The building is nestled within the existing embankment for two main reasons as a practical solution to the position of the building in relation to the existing buildings found on site. It also embraced the green building principals of using the earth's natural cooling properties once the building was completed. This reduces the need for heating and cooling within the building lowering its energy consumption.
Please explain the role of the rooftop garden. How are the plants irrigated?
The rooftop garden was designed for a few reasons; thermal comfort of the internal space, access to the roof space for educational purposes and to integrate the building with its natural surroundings. Drip irrigation is used.
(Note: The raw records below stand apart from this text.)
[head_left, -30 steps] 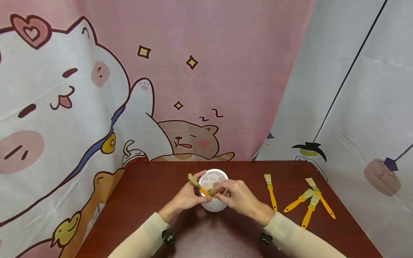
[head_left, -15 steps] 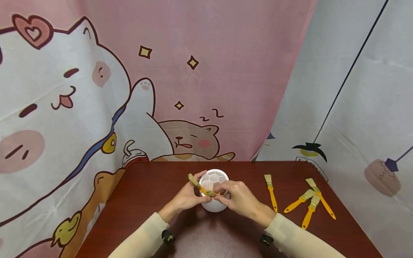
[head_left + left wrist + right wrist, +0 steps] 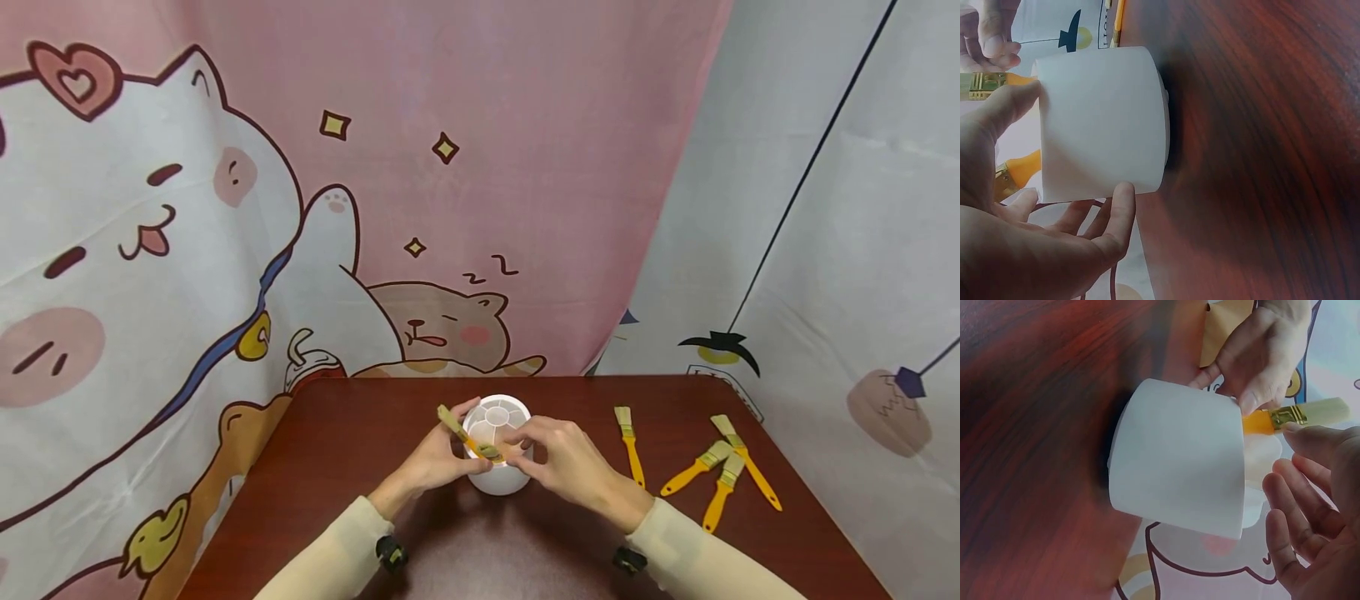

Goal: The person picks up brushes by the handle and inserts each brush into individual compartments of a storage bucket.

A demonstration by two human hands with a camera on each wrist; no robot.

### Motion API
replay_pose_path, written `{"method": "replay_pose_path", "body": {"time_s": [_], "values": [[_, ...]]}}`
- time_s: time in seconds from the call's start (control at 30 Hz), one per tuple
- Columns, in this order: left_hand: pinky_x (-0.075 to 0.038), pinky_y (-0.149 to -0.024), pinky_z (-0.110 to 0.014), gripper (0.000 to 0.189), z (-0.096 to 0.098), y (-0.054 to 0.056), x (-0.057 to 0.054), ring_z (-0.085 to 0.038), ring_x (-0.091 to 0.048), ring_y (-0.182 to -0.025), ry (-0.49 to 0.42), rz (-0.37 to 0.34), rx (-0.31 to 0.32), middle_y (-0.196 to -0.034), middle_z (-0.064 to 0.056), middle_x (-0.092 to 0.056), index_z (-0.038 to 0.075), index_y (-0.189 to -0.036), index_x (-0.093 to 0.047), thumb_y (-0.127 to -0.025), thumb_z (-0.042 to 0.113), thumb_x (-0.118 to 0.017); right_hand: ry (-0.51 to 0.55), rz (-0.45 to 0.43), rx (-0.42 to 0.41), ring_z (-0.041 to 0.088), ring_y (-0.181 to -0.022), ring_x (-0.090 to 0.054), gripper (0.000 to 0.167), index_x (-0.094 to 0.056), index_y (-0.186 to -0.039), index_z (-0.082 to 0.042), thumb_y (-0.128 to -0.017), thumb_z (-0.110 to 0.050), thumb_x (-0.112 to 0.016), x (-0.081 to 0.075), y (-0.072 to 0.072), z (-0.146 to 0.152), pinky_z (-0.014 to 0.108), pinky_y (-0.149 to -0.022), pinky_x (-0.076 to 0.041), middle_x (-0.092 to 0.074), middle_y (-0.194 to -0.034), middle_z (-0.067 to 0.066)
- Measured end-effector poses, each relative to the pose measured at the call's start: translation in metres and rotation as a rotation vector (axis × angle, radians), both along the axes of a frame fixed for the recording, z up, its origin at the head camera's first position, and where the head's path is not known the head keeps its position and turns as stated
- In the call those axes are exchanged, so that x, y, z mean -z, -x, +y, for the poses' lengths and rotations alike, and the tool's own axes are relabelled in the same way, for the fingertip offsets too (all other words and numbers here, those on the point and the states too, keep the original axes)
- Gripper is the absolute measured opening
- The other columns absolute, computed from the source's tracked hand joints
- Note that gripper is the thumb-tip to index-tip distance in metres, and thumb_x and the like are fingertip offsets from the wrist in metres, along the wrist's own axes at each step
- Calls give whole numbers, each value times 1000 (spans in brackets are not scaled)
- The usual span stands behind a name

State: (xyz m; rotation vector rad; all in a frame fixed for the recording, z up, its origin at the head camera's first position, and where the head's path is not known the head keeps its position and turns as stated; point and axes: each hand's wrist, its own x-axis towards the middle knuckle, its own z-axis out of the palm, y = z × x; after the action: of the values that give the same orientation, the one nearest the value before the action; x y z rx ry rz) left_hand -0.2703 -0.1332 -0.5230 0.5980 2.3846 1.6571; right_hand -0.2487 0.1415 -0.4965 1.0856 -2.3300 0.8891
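In the head view a round white cup [image 3: 497, 481] stands at mid-table, its top split into compartments. My left hand [image 3: 433, 457] holds it from the left, with the thumb at the rim and the other fingers around the side. Two flat paintbrushes with yellow handles stick up from the cup. One paintbrush [image 3: 452, 421] leans left over my left hand; the other paintbrush [image 3: 489, 452] tilts toward the front right. My right hand [image 3: 558, 454] is over the cup's right edge, its fingers loosely bent. The right wrist view has its thumb tip overlapping a brush's metal band [image 3: 1288, 417].
A lone paintbrush [image 3: 630, 446] lies on the dark red wooden table [image 3: 337, 433], right of my right hand. Farther right are several more brushes, among them a brush [image 3: 718, 500] and a crossed brush [image 3: 746, 462]. Printed cartoon curtains [image 3: 525, 167] hang behind the table.
The front paintbrush has settled slightly lower in the cup. My right hand has loosened from it and shifted a little to the right. The left hand stays on the cup.
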Motion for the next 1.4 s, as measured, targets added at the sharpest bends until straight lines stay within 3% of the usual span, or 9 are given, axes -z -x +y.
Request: {"method": "replay_pose_path", "body": {"time_s": [0.23, 0.53, 0.67, 0.87, 1.07, 1.17, 1.4], "values": [[-64, -106, -51, 108, 1, 0, 1, -33, -71, -130, -1, -2, -13, -168, -24, -58, 13, -182, -35, -93, 8, -96, -26, 24, 66, 11, -92, -77, 34, -87, -118, -13, -89, -17, -104, -4, -1, 9, 29, -81, -66, -84, -107, -1], [-60, -117, -61, 113, 2, -3, 5, -39, -67, -144, -30, -10, -34, -172, -22, -57, 15, -184, -32, -92, 10, -98, 5, 48, 91, 7, -96, -76, 42, -86, -122, -12, -86, -16, -106, -5, -1, 23, 35, -82, -68, -83, -112, -3], [-50, -127, -65, 118, 5, -5, 7, -41, -63, -152, -45, -7, -56, -174, -21, -57, 14, -184, -31, -89, 11, -101, 15, 68, 110, 10, -96, -76, 45, -85, -122, -12, -84, -15, -108, -4, 0, 29, 34, -83, -66, -82, -113, -6], [-30, -139, -72, 127, 13, -16, 9, -46, -47, -168, 1, 49, -166, -182, -23, -47, 7, -183, -31, -83, 21, -108, 31, 70, 130, 11, -98, -76, 44, -84, -122, -16, -84, -17, -107, -3, 1, 39, 40, -83, -68, -81, -115, -6], [-43, -131, -74, 128, 27, -31, 8, -50, -57, -158, 73, 81, -360, -170, -31, -54, 6, -179, -37, -77, 27, -111, 34, 78, 176, 19, -97, -78, 44, -84, -123, -17, -85, -17, -106, -4, 1, 49, 38, -82, -67, -83, -115, -2], [-48, -127, -69, 128, 36, -38, 8, -46, -60, -153, 74, 66, -450, -163, -29, -58, 8, -176, -39, -74, 27, -113, 28, 87, 209, 21, -97, -78, 43, -85, -122, -18, -85, -19, -106, -3, 2, 54, 36, -81, -66, -83, -115, -3], [-50, -121, -62, 124, 51, -44, 4, -42, -63, -145, 16, 78, -547, -156, -24, -61, 13, -170, -42, -70, 26, -115, 8, 95, 288, 15, -99, -78, 41, -85, -122, -20, -86, -26, -106, 2, 7, 65, 38, -82, -62, -83, -116, -7]]}}
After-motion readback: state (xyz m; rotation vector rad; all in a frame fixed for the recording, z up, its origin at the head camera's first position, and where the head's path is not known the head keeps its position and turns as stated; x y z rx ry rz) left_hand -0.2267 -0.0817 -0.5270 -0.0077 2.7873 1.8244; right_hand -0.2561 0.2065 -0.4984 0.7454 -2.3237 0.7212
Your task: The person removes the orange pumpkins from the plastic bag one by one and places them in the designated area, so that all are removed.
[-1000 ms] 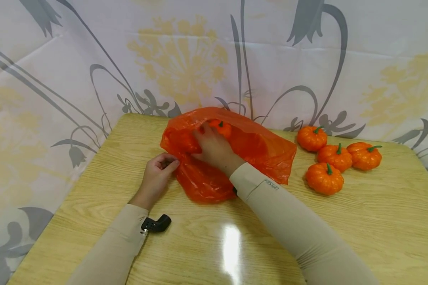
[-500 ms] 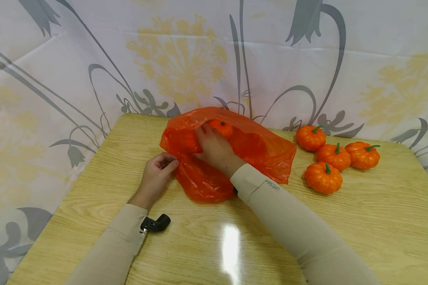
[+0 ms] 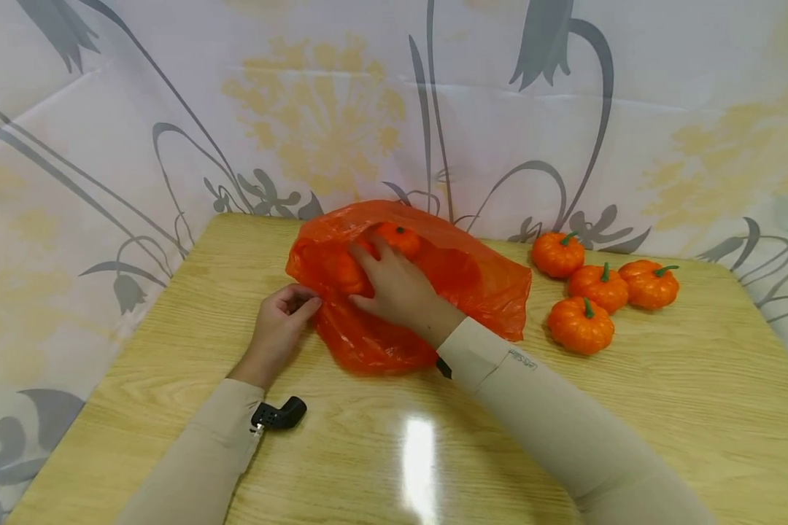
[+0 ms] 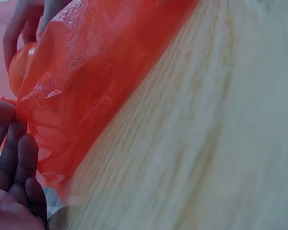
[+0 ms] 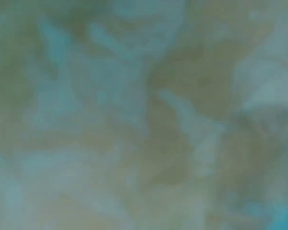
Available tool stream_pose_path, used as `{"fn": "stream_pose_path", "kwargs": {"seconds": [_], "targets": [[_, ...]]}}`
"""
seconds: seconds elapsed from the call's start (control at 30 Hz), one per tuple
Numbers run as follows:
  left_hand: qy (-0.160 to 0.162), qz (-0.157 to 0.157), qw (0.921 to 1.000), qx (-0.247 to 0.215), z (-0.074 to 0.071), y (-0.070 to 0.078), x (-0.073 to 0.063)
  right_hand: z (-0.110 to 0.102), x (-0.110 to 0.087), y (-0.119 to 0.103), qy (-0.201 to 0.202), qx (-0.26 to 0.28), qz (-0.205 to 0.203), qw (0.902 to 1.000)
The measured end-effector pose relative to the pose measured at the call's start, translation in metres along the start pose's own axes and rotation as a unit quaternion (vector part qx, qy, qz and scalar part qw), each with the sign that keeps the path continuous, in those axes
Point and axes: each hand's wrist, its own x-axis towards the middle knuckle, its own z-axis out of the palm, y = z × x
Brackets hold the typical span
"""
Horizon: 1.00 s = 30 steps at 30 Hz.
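Note:
An orange plastic bag [image 3: 499, 299] lies on its side on the table, its mouth toward the left. My left hand [image 3: 279, 317] pinches the edge of that mouth between thumb and forefinger, as the left wrist view also shows. Reaching into the mouth, my right hand [image 3: 400, 292] has thumb and fingers spread beside a small orange pumpkin [image 3: 343, 271]. Behind the fingers, another pumpkin [image 3: 403, 242] with a dark stem sits in the bag. The left wrist view shows the right fingers [image 4: 14, 40] at a pumpkin [image 4: 20, 67], partly hidden by plastic. The right wrist view is blurred.
To the right of the bag stand several orange pumpkins with green stems, the nearest pumpkin [image 3: 581, 326] toward the front. The wooden table [image 3: 341, 452] meets a flowered cloth [image 3: 328, 109] at the back. A black wrist device [image 3: 281, 413] sits at the left cuff.
My right hand has drawn back slightly to the right, its thumb and fingers spread wider apart. My left hand keeps its pinch on the bag. The head view has shifted a little.

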Motion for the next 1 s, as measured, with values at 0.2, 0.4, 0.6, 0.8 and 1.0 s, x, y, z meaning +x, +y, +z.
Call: {"fn": "stream_pose_path", "kwargs": {"seconds": [0.2,0.4,0.6,0.8,1.0], "targets": [[0.0,0.002,1.0,-0.002,0.001,0.0,0.001,-0.004,-0.011,0.001,0.024,0.03,0.003,0.9993],[-0.001,0.0,1.0,0.005,0.001,-0.001,-0.001,-0.009,-0.024,0.001,0.037,0.057,-0.004,0.9977],[-0.002,0.001,1.0,0.008,0.003,0.001,-0.001,-0.014,-0.043,0.002,0.074,0.074,-0.017,0.9944],[0.0,-0.001,0.9999,0.014,0.001,0.001,-0.001,-0.016,-0.057,0.002,0.09,0.091,-0.031,0.9913],[-0.005,-0.004,0.9998,0.018,0.0,0.001,-0.002,-0.019,-0.071,0.006,0.091,0.104,-0.03,0.99]]}}
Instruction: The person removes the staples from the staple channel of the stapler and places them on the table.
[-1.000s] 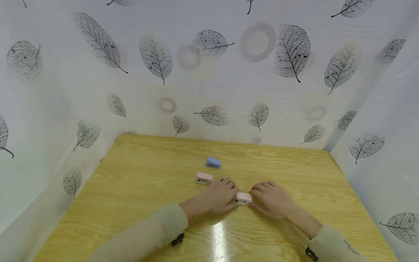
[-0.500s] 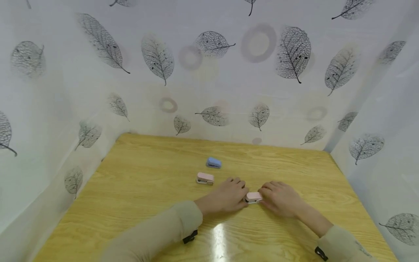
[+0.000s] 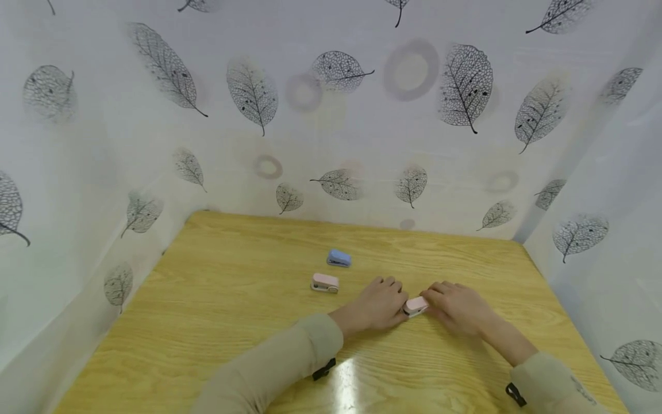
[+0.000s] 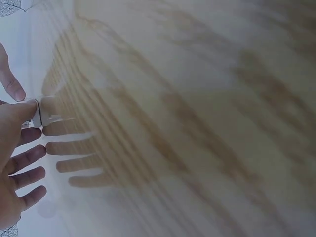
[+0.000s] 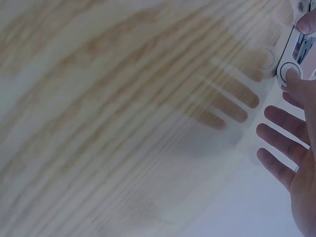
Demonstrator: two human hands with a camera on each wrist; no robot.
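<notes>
In the head view, the left hand (image 3: 374, 305) and the right hand (image 3: 457, 307) are pinching a small pink stapler (image 3: 416, 306) between them, one at each end. Its smooth, rounded top is running slantwise from grip to grip; I can't tell whether its base is touching the table (image 3: 233, 276), whose yellow wood grain is gleaming. Left of the grip and a little beyond, a second pink stapler (image 3: 325, 282) is lying on the table, and a blue stapler (image 3: 339, 258) is lying farther out. Behind everything, a pale sheet (image 3: 362, 126) printed with lacy leaves is hanging.

In the left wrist view, the thumb is pressing on the stapler's white end while the other fingers are spreading loosely below the grip. The glossy tabletop is mirroring them.

In the right wrist view, the thumb is pressing on the stapler's round, ring-marked end, and metal parts are showing just beside it. Three fingers are fanning out below the pinch, holding nothing.
</notes>
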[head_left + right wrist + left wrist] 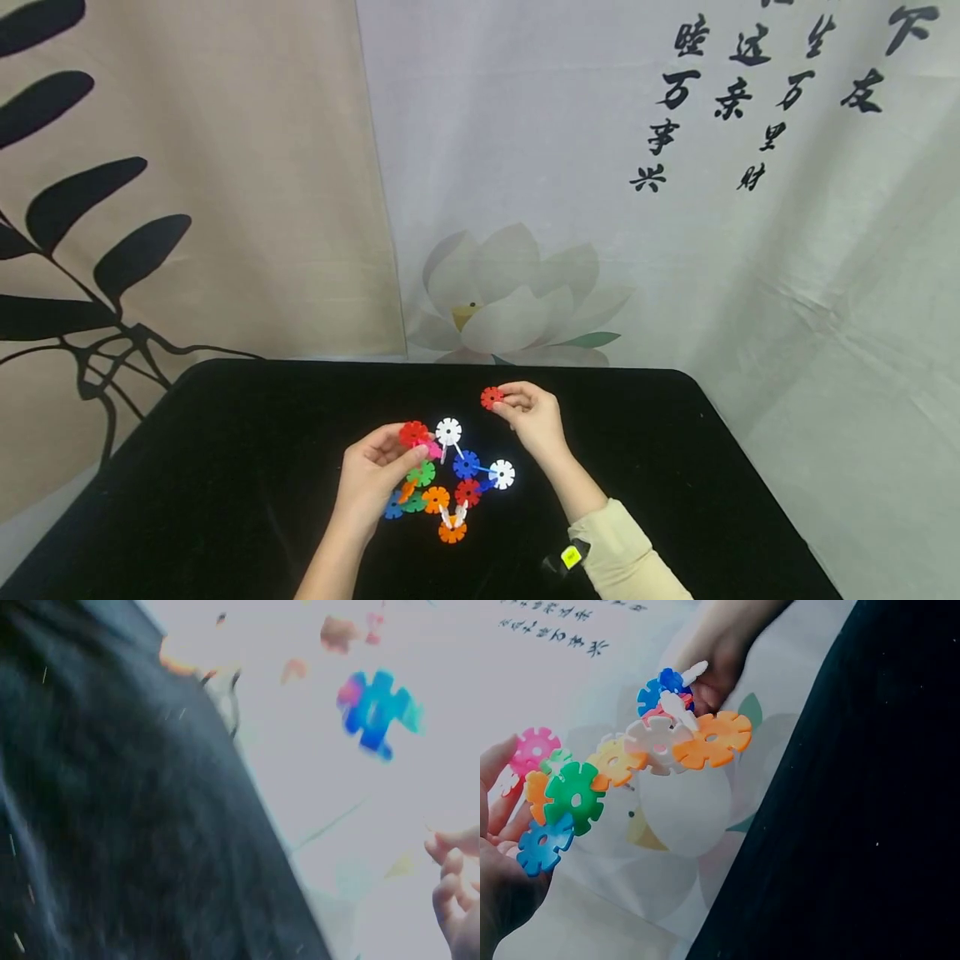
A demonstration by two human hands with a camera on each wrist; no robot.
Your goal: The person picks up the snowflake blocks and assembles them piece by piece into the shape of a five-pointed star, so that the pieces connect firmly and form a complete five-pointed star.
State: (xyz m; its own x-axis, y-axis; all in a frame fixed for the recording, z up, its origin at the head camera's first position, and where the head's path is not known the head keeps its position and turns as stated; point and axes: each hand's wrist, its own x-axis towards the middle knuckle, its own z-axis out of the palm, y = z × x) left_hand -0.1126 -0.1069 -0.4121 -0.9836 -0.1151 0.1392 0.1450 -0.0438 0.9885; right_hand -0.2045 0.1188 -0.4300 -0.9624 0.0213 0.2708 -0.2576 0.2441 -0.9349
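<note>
My left hand (369,475) pinches a linked ring of notched plastic snowflake discs (466,464) near a pink disc (431,449) and a red disc (413,433). The joined discs are white, blue, green, orange and red, slotted together at angles and held up over the table. An orange disc (452,531) with white pieces hangs at the near end. To the upper right, my right hand (538,422) pinches a single red disc (491,398) between thumb and fingers, apart from the ring. In the left wrist view, a green disc (574,799) and a blue disc (545,844) hang beside the palm.
A black-covered table (247,467) lies under both hands. Behind its far edge hangs a pale cloth backdrop (525,150) with a printed lotus, leaves and dark characters. A dark strap with a yellow marker (572,557) sits by the right sleeve. The right wrist view is blurred.
</note>
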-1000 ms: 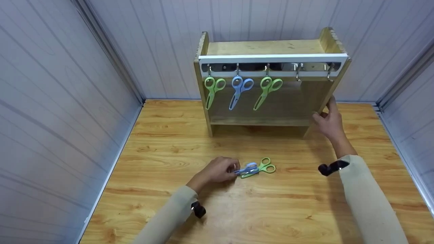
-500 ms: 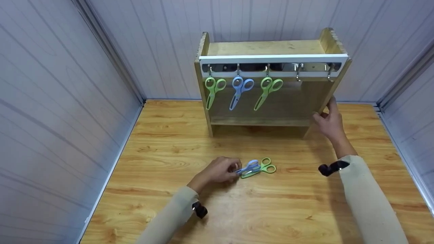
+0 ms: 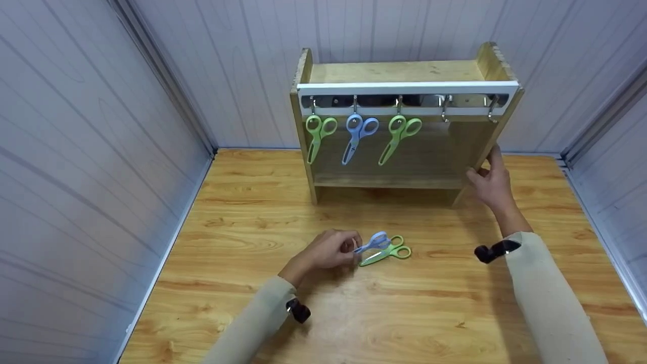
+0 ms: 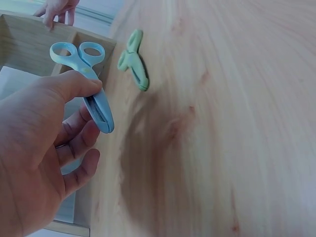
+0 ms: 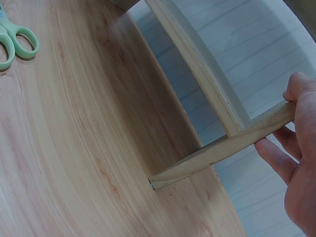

We note that an active HVAC system was installed in addition to the passive design methods employed. Can you tell us more about its purpose and design?
The HVAC system was installed and designed for extreme temperature conditions experienced in the Helderberg area, and specifically for the large open space accommodating large school groups. We allowed for cassette units in the offices and boardrooms too. Having said that, we did not target a specific indoor temperature during the design phase.
The tyre wall against the earth embankment as well as the rammed earth wall to the external open facade of
the building maintain very good ambient internal climate control. There was no need to dehumidify the internal spaces.
Has there been any operational feedback about the centre through winter?
The building performed very well during winter and the public are very impressed with the building. All that visit it loves the uniqueness of it.
Are there any professionals or suppliers on the project that you would like to acknowledge and what were their contributions?
I would like to acknowledge the City of Cape Town for daring to spearhead buildings like this for the public realm.
About the climate control approaches
Stow says that a passive design intervention is a “second tier overlay component to the project” realised through the introduction of active and passive solar energy storage and heating systems.
“Through these passive design considerations, we were able to use the thermal performance material to control the ambient temperature internally, the recycling of greywater and rainwater harvesting to minimise the end-user energy consumption, fresh water usage and also processing of solid waste generated,” she comments.
A Daikin VRV heat recovery system was specified and installed to air-condition the office spaces providing simultaneous heating and cooling to the areas where required, to provide the following features:
• VRV heat recovery system with VRT (Variable Refrigerant Temperature control function) allows automatic adjustment of the refrigerant temperature according to the internal building requirements and outdoor weather conditions. This is the most energy efficient solution for the
Heldeberg project. • VAM – Heat Recovery ventilation was chosen as an energy saving solution to provide heating, cooling and moisture recovery to the fresh air supply to the building. This also allows free cooling operation when the indoor temperature is below the set point inside the building.
Helderberg nature reserve environmental centre
Design features
According to the City, the design of this holistic and sustainable facility considered a number of components such as:
• Waste • Functionality • Ecology • Thermal impact • Ground, waste and stormwater impact • Light pollution • Reducing carbon emissions
To demonstrate alternative construction methods, the design showcased three approaches where waste was used in the wall construction. The concept for the enclosure is based on two curved walls, one fitting into the other.